Go through the data line by line from the top, retyping each exactly, and end with the line that contains "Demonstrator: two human".

==============================

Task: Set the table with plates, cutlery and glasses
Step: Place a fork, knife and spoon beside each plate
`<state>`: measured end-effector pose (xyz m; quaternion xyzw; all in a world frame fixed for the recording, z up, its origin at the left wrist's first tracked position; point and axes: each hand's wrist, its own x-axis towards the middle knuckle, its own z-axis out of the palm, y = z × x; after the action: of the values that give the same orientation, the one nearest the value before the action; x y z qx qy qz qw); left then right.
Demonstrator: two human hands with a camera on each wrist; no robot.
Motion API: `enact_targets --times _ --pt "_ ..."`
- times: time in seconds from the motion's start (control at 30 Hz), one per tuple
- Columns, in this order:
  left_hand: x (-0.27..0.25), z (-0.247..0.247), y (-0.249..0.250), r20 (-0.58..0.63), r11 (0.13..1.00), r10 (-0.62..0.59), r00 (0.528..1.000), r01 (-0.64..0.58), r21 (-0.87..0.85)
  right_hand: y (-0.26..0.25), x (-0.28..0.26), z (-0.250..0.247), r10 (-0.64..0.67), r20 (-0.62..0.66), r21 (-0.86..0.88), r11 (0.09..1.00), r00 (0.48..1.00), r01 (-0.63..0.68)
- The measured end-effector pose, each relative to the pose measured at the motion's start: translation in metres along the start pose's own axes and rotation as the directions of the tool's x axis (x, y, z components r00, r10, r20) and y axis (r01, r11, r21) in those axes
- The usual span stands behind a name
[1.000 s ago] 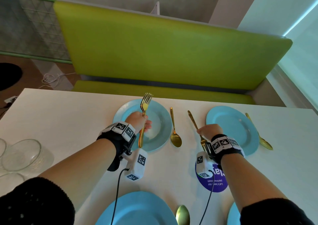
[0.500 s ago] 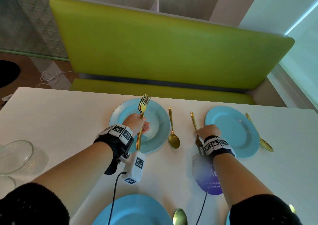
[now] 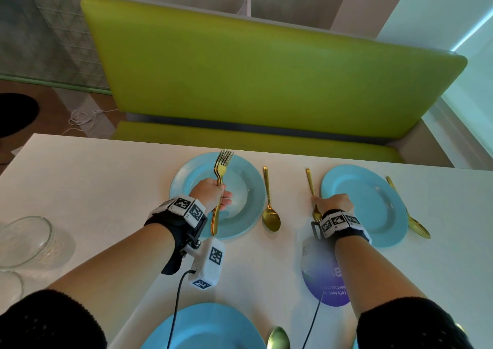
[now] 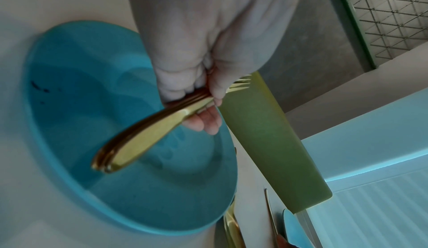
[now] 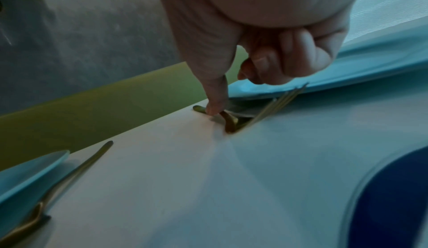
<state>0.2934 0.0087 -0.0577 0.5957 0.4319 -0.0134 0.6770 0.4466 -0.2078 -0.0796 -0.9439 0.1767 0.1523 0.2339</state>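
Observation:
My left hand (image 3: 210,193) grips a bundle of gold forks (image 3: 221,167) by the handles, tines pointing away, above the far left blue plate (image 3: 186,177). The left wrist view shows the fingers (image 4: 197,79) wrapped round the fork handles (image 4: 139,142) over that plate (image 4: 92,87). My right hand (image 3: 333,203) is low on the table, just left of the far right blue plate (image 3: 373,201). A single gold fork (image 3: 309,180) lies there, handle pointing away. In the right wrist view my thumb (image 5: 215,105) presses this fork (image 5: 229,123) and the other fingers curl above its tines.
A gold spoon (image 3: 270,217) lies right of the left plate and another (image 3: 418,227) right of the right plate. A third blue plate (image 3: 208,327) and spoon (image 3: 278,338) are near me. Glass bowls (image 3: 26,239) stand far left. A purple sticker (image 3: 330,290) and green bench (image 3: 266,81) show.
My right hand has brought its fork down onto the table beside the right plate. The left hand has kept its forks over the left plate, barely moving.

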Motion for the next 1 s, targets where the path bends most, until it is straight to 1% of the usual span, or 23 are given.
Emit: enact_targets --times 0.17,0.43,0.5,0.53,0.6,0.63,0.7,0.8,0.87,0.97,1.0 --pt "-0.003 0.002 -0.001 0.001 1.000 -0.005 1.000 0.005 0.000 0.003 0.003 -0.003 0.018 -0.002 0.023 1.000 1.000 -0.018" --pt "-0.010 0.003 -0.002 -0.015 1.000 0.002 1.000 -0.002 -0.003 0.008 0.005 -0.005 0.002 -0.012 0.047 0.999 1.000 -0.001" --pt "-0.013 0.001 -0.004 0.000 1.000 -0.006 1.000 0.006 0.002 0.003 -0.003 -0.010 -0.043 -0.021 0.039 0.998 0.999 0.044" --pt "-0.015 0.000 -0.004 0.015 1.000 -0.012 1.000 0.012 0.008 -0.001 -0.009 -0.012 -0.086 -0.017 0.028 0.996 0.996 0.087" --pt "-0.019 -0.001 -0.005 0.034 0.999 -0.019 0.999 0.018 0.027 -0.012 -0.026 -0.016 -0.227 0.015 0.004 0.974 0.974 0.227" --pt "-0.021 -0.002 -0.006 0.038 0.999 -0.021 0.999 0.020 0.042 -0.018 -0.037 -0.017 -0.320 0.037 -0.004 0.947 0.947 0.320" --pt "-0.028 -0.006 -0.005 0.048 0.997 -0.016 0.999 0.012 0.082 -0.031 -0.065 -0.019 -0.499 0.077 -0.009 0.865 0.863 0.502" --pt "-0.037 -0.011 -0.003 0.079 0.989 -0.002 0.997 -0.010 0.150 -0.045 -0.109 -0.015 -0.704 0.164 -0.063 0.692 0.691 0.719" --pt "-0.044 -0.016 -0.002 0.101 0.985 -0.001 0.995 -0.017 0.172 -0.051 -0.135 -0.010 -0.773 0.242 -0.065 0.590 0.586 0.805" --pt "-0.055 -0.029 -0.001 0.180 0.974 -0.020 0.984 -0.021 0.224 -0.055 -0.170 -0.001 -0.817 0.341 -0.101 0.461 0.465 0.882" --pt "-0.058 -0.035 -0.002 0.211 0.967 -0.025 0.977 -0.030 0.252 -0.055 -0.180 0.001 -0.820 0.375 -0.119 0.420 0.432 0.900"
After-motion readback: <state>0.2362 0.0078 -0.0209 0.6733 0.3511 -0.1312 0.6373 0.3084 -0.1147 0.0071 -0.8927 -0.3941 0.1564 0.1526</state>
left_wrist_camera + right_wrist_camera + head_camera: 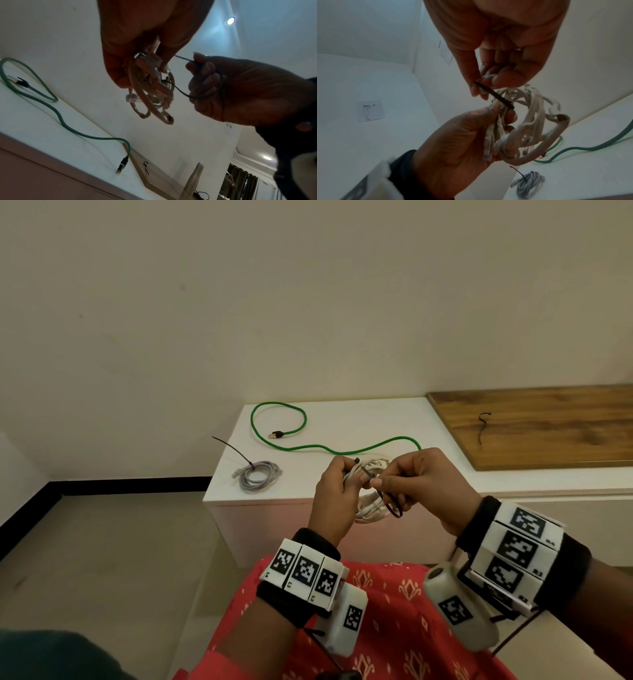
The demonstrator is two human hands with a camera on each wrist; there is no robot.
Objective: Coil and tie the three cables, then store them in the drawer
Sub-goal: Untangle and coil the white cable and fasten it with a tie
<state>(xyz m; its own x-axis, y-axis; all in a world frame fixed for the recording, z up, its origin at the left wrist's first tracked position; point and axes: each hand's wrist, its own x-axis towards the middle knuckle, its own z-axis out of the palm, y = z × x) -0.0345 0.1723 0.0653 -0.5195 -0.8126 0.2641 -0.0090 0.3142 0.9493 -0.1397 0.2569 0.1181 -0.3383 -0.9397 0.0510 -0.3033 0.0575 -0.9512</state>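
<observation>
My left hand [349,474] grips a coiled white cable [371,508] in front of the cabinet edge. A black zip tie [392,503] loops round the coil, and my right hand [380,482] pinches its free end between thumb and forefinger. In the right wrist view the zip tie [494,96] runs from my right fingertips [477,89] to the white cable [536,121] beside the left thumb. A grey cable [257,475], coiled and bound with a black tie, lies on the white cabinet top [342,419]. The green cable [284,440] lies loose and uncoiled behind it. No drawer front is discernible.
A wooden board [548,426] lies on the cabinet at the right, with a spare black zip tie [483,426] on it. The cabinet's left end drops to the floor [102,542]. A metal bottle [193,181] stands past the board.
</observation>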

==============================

#### Problem solution
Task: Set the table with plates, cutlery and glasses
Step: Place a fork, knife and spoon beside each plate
`<state>`: measured end-effector pose (xyz m; quaternion xyzw; all in a world frame fixed for the recording, z up, its origin at the left wrist's first tracked position; point and axes: each hand's wrist, its own x-axis towards the middle knuckle, its own z-axis out of the palm, y = z × x; after the action: of the values that give the same orientation, the one nearest the value before the action; x y z qx qy qz qw); left then right.
Demonstrator: two human hands with a camera on each wrist; no robot.

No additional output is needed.